In [1]:
import datasets

dataset = datasets.load_dataset("synthseq/flipflop")

  from .autonotebook import tqdm as notebook_tqdm


In [2]:
flip_flop_dict = {'0': 0, "1": 1, "w": 2,"r": 3, "i": 4}

In [3]:
import torch
def tokenize_raw(batch):
    tokenized = [[flip_flop_dict[char] for char in s] for s in batch["text"]]
    return {"tokens": torch.tensor(tokenized, dtype=torch.int64)}

In [19]:
dataset.set_transform(tokenize_raw)

In [45]:
import torch
from torch.utils.data import DataLoader

class NextTokenDataset(torch.utils.data.Dataset):
    def __init__(self, hf_dataset):
        self.data = []
        for item in hf_dataset:
            tokens = item["tokens"]
            tokens = torch.tensor(tokens, dtype=torch.long)
            x = tokens[:-1]
            y = tokens[1:]
            self.data.append((x, y))

    def __len__(self):
        return len(self.data)

    def __getitem__(self, idx):
        return self.data[idx] 

train_small = dataset["train"].select(range(2000))
val_small = dataset["val"].select(range(200))
train_dataset = NextTokenDataset(train_small)
val_dataset = NextTokenDataset(val_small)

train_loader = DataLoader(train_dataset, batch_size=32, shuffle=True)
val_loader = DataLoader(val_dataset, batch_size=32)

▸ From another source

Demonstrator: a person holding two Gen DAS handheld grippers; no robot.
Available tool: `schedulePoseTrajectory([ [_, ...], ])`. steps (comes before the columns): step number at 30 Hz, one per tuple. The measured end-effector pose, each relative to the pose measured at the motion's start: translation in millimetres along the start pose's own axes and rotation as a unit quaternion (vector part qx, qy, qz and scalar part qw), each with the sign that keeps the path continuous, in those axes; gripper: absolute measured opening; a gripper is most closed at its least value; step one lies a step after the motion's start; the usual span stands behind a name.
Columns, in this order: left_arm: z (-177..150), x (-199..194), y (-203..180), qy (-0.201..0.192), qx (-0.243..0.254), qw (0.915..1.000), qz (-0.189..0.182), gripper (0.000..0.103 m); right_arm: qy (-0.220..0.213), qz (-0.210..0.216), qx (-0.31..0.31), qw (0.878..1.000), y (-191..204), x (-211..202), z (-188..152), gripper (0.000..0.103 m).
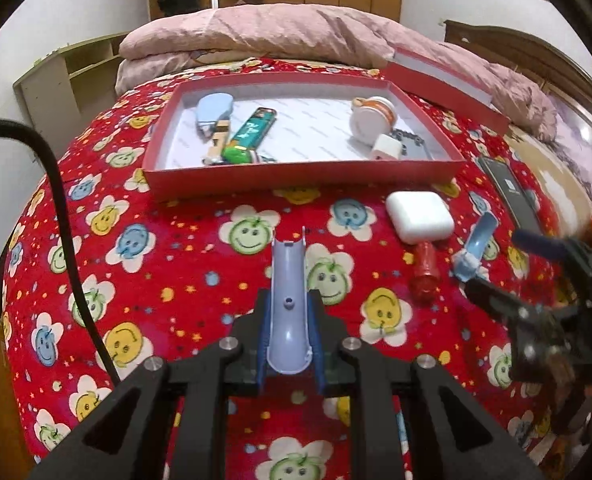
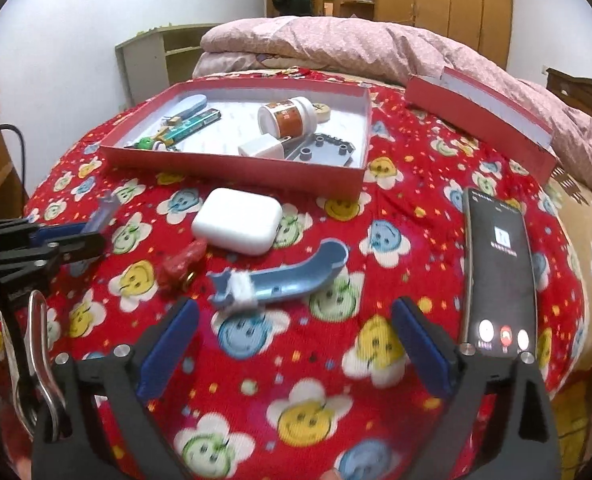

  tokens = torch.tensor(tokens, dtype=torch.long)


In [46]:
import torch.nn as nn
import math

class Sinusoidal_Embedding(nn.Module):
    def __init__(self, embed_dim, max_len=512):
        super().__init__()
        pe = torch.zeros(max_len, embed_dim)
        position = torch.arange(0, max_len).unsqueeze(1)
        div_term = torch.exp(
            torch.arange(0, embed_dim, 2) * (-math.log(10000.0) / embed_dim)
        )
        pe[:, 0::2] = torch.sin(position * div_term)
        pe[:, 1::2] = torch.cos(position * div_term)
        self.register_buffer("pe", pe) 

    def forward(self, x):
        return self.pe[:x.size(1)].unsqueeze(0).expand(x.size(0), -1, -1)

In [47]:
class Transformer(nn.Module):
    def __init__(
            self,
            max_seq_len:int,
            dictionary_size:int,
            num_attn_layer:int=2,
            num_attn_heads:int=2,
            attn_dim:int=4,
            
        ):
        super().__init__()
        self.word_embedding = nn.Embedding(
            num_embeddings=dictionary_size,
            embedding_dim=attn_dim,
            )
        self.positional_embedding = Sinusoidal_Embedding(
            embed_dim=attn_dim,
            max_len=max_seq_len
        )
        self.attention_layers = [
            nn.MultiheadAttention(
                embed_dim=attn_dim,
                num_heads=num_attn_heads,
                batch_first=True,
            ) 
            for _ in range(num_attn_layer)
        ]
        self.classification = [
            nn.Linear(in_features=attn_dim, out_features=attn_dim),
            nn.ReLU(),
            nn.Linear(in_features=attn_dim, out_features=dictionary_size),
        ]

    def forward(self, x):
        """
        shape of x should be: (batch_size, seq_len)
        """
        seq_len = x.size()[1]
        word_emb = self.word_embedding(x)
        pos_emb = self.positional_embedding(x)
        emb = word_emb + pos_emb

        attn_mask = torch.triu(torch.ones(seq_len, seq_len), diagonal=1).bool().to(x.device)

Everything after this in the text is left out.